Eden, prepared for a sharp response, was
uncertain how to respond. "I suppose it comes in all forms," she
said, planning to let the subject drop. Then she realized he
expected her to share as he had, and she prepared to tell him a
little of her life.

Chapter Five

"My mother died when I was
in high school," she began, still not sure how much she wanted to
say. "My father was never very... very warm or involved in our
lives. My high school counselor referred me to a social worker when
I took Robbie—he's my little brother—to class with me one day. He'd
had chicken pox, but the scabs were healing, and I'd already missed
all the school I thought I could afford to miss, staying home with
him, so I took him with me."

"Where was your father?" Logan asked.

"That was what the counselor wanted to know."
Eden took a deep breath and blew it out in a sigh. "The truth was,
I didn't know. We hadn't seen him in a couple of weeks."

Logan swallowed, feeling her pain. He thought
of the child she'd been. Perhaps Eden did know something of pity.
Maybe she had even deserved some. "What happened?"

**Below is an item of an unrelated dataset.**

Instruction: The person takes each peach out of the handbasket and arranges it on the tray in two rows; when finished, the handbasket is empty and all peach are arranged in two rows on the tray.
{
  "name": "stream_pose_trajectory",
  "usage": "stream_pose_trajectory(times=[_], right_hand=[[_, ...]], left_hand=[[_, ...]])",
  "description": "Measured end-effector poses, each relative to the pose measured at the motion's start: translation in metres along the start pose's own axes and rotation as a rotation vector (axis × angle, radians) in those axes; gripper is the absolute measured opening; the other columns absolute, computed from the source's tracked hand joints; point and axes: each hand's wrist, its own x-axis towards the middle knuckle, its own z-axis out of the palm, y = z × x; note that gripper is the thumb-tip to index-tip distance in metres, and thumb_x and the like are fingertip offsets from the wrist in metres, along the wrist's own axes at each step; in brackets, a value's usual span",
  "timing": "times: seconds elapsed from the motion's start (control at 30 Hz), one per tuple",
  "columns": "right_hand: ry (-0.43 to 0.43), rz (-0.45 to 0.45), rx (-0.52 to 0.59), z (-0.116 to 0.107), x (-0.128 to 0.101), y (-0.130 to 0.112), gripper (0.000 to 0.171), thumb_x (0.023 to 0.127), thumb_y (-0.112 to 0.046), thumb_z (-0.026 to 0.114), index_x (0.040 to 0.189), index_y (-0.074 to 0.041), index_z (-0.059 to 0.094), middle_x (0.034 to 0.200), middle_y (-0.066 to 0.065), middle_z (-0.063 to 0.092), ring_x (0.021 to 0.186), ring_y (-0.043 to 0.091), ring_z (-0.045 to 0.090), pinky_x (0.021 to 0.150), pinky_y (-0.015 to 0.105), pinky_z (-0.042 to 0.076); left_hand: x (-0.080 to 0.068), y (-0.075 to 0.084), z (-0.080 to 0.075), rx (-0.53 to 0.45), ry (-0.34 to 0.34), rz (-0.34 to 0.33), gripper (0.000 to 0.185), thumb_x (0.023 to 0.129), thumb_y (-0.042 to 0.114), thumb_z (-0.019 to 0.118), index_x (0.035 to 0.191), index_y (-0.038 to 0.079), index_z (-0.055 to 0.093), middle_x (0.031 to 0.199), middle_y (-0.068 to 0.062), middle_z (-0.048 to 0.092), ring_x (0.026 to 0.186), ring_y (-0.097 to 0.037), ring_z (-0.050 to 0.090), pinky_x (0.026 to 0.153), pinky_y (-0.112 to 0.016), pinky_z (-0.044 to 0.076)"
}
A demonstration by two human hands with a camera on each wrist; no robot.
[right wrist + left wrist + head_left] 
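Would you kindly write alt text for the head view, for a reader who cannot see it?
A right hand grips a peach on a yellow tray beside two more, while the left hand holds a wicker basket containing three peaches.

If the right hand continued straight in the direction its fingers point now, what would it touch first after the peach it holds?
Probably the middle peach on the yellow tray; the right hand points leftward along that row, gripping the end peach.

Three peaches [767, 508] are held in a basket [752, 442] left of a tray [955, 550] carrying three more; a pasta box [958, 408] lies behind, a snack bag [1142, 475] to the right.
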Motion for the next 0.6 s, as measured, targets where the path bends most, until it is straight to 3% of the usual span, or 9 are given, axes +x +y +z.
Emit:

"The social worker was in the process of
setting us up in a foster home when Dad showed up and threw a
tantrum, demanding they give us back."

"And did they?"

She nodded. "My father could always talk his
way out of whatever trouble he got into—with my mother, or later,
with the authorities."

Logan nodded, this time with some sympathy of
his own. "You weren't close to your father."

"I hardly knew him." She sighed. "I still
hardly know him."

Logan continued nodding, but his next words
seemed more for himself than for her. "It can be difficult to feel
such distance from one's own blood," he said. Eden started to ask
what he meant, but he shook himself, as though driving painful
thoughts away. "Where is your father now?"

"Southern California. He remarried recently,
and moved out there with his new wife."

"Leaving dear little Eden to clean up after
him," Logan said, referring to the house he had been painting when
they'd been together last.

"Yes, in a way you can say that, but it turns
out the house was my mother's only, not in joint possession with my
dad, and she left it to Robbie and me. I'm really doing my own work
when I'm busy getting the house ready for sale."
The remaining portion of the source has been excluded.